Healthcare “Syntopical”: The Grassroots Health Care Revolution 3 (part 7 of 15)

Chapter 4: Self-Insurance: Companies Keep Their Health Savings

Aggressive executives don’t want to be lumped into an insured pool of passive payers who are doing little to control their health care costs.  … They want to keep offering a health care benefit, but they can’t afford the double-digit annual premium increases levied by fully insured plans.

The enabler for smaller companies is to shop for what’s called stop-loss insurance at the right level to protect themselves against catastrophic medical incidents or a rash of claims. … We stop our losses at $200,000 and pay a premium of $250,000 per year to do so. … For companies with fewer than 50 employees, the median stop-loss (or deductible) was $35,000 in 2012

In an unexpected twist, some small employers with healthy workforces will use ObamaCare to their advantage: they will move to self-insurance to save money. Then, if they have a bad year with a couple losses that exceed their stop-loss limit, and they are faced with premium hikes for the following year’s stop-loss coverage, they can bail out to the new health insurance exchanges. … In effect, the small companies have a backup plan mandated by the federal government. They have a safe harbor if self-insurance doesn’t work out.

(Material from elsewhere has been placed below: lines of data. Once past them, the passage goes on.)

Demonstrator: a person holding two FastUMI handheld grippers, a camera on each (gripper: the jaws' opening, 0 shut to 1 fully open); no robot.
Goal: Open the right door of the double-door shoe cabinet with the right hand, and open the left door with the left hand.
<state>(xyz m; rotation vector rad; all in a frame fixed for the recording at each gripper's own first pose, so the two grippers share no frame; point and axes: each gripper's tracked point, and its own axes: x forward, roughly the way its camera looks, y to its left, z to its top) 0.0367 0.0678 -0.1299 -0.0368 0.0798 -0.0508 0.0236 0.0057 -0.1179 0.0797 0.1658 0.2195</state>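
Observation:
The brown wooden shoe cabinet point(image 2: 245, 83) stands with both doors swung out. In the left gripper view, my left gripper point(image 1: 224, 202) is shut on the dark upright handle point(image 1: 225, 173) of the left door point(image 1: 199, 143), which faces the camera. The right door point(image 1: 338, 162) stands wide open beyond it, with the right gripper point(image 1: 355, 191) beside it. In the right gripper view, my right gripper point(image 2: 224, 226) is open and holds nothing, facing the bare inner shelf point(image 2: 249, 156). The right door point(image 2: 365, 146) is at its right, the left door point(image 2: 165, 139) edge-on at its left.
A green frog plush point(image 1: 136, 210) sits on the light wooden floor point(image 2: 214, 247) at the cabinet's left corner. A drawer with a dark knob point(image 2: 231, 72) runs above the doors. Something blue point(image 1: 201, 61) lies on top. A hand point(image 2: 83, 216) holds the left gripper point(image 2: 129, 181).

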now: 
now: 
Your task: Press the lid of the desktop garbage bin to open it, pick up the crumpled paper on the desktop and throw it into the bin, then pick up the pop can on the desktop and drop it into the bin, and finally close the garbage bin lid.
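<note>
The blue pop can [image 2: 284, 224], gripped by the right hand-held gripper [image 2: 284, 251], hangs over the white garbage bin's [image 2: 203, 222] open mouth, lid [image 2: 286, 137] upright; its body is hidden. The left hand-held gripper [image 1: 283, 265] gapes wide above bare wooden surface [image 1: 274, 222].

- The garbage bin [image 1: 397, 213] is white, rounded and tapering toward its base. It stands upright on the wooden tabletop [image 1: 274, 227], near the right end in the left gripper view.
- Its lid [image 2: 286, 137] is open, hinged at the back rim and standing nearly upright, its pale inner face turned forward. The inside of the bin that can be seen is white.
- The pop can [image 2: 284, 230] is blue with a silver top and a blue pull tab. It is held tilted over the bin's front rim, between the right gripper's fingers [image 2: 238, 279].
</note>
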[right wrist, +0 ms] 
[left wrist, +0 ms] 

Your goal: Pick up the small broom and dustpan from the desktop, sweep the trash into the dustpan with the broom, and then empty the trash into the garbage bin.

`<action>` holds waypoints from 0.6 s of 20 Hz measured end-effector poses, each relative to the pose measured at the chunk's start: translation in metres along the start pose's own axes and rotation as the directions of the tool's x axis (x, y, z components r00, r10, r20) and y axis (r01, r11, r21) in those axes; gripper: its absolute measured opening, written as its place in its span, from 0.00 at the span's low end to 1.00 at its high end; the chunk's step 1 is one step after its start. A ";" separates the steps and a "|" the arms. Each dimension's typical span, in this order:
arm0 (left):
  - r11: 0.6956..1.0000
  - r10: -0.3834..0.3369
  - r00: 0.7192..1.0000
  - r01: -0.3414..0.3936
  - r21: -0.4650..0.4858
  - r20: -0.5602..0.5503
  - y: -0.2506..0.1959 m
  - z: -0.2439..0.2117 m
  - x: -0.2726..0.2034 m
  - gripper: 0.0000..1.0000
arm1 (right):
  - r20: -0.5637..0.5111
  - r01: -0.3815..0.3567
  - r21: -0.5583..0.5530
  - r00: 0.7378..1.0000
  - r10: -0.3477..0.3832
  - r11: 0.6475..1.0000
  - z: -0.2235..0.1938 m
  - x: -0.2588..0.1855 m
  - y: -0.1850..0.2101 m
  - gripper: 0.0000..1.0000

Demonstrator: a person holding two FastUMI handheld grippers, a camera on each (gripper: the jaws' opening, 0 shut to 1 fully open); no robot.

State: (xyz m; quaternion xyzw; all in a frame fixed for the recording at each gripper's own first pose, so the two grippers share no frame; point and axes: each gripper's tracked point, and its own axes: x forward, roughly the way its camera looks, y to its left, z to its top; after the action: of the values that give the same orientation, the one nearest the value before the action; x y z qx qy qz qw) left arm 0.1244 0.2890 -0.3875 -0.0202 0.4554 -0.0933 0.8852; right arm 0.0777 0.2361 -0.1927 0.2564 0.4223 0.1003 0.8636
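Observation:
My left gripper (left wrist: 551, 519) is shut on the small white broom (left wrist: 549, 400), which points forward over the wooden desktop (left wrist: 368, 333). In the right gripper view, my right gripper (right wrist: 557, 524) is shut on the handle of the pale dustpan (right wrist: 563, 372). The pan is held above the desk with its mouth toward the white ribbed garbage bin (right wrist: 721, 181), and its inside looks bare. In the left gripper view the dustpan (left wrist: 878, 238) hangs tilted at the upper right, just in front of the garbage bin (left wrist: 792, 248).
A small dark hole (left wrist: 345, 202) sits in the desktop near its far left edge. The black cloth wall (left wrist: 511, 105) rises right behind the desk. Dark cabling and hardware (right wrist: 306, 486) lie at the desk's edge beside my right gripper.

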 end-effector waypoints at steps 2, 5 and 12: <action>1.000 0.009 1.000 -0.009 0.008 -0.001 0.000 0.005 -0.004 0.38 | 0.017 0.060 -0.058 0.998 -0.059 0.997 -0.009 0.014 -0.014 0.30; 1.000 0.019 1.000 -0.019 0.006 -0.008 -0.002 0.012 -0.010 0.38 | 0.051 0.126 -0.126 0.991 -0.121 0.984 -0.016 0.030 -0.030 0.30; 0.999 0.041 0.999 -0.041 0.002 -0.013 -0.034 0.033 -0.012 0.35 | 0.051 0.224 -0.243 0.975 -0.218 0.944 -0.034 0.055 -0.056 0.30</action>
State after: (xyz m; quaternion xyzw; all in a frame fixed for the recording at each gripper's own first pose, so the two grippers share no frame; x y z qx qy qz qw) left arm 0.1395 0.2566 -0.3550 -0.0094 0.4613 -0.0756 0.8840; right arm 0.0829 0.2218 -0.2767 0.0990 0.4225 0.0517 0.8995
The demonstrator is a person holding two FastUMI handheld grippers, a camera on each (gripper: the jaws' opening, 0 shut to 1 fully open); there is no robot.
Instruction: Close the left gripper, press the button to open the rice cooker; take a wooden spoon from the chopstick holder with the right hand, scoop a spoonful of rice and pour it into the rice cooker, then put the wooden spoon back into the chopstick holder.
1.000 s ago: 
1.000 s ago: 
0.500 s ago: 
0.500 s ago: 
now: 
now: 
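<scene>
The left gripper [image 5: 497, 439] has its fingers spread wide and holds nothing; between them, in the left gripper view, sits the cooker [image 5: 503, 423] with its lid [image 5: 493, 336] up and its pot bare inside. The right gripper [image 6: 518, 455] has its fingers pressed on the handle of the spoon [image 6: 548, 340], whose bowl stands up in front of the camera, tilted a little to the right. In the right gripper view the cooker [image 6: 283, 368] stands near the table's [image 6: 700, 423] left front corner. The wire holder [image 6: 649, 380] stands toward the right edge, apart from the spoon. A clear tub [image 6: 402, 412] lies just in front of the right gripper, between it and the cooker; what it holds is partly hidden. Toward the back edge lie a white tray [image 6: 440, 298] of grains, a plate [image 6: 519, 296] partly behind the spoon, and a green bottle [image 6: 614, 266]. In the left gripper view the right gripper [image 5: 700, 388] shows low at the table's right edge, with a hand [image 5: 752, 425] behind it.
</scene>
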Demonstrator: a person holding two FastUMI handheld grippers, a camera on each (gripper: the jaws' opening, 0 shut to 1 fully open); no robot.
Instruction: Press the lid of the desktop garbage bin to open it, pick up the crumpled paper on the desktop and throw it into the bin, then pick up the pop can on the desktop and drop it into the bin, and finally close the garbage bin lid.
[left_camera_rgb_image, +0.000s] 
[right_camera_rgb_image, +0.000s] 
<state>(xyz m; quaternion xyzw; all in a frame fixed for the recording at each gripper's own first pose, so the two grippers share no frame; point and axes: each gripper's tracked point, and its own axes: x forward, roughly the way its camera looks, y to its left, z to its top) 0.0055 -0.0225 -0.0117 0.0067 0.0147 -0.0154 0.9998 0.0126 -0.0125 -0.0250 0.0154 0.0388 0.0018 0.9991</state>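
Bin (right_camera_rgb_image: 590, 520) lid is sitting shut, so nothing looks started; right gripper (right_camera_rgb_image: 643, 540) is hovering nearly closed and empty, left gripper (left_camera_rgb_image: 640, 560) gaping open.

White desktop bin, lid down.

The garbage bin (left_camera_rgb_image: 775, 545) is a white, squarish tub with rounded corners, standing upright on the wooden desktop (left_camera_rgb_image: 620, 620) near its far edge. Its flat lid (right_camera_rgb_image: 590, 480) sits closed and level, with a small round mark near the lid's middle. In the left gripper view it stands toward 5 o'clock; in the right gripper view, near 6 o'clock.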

Companies that self-insure still need a health plan that offers a network of providers and discounts. And they need an Administrative Service Organization (ASO) to administer claims. Almost no company wants to process its own claims. … Fortunately, the big health insurers like the ASO business, so they offer not only the stop-loss insurance but also the discounts obtained from their network of providers and their transaction services. They like group contracts for more than individual policies for health insurance.

Most small companies also cover themselves for “aggregate” losses to protect themselves against a bad year overall for medical losses. The most common policy is to protect at more than 125 percent of expected claims for a given year.

The main deal is to get your company self-insured. But self-insurance is just a launch pad for other reforms. By itself, it doesn’t yield big savings. … Once self-insured, a company can embark on other reforms, such as installing consumer-driven incentives, making prices and quality of procedures transparent, purchasing from Centers of Value, aggressively managing chronic diseases, and offering proactive primary care.


Chapter 5: Consumer Driven: Companies Engage Employees

Employees become real customers, and a company’s health costs are reduced by 20 to 30 percent. … When people spend their own money, even if their employer gives it to them, they consume much more wisely than if someone else pays. … Companies are working with employees to improve these five behaviors:

  • How employees utilize health care
  • How they purchase care when they need it
  • How they live their lives – their lifestyles
  • How they follow regimens if they have a chronic disease condition
  • How they collaborate with their doctor on long-term health

The immediate bang for the buck comes from reducing overutilization. For instance, instead of using a physical therapist for months of sessions after surgery at $600 per hour, the employee-turned-consumer quickly figures out when to end the supervised treatments and do the exercises at home.

A person might tough out a sore throat and avoid an office visit that costs $160. If it gets worse, she would go to a convenience clinic or a doctor’s office, but she wouldn’t even think of going to an emergency room, where she’d pay $600 or more for a visit.

Smart employers also contract for relatively inexpensive advocates for their employees to help weigh tough decisions on surgery or no surgery. … Smart employers offer incentives to plan members to audit medical bills for overcharges. Employees are allowed to keep up to half of any errors discovered, and they soon find that overcharges are rampant.

HSA vs. HRA Chart pg 74

The charm of account-based health plans for employees is at least twofold:

  • People like being in control of major parts of their lives. They are quite capable of buying homes, automobiles, computers, life insurance, and education for themselves and their children. Why would they not want to control their spending on health care?
  • Totals in HSA accounts, for which contributions, buildups, and withdrawals are tax free, are becoming real assets. A few have reached six figures.


Chapter 6: Transparency: Entrepreneurs Shine Light on Prices, Quality 

Transparency platforms are absolutely necessary for intelligent consumerism to take hold, because providers are woeful at best, and misleading at worst, at volunteering real prices and meaningful quality ratings. … the trick for employers is to get employees who need a procedure to use the site and to use the best providers. The best method is plain old cash.

Example: MedSave plan offers $2000 in cash to coworkers who select a Center of Value for a joint replacement of coronary bypass. It’s $500 for smart purchase of a colonoscopy and $250 for an MRI. … Other companies use the stick instead of the carrot. Employees pay more if they pick low-value providers.

Again, though, the trick is getting a high level of steerage to the best provider in the emerging marketplace for health care. That’s where the major dollars are saved.

Ultimate price transparency comes from what is known as bundled prices. Corporate payers are demanding all-in prices for an episode of care, and they are getting them.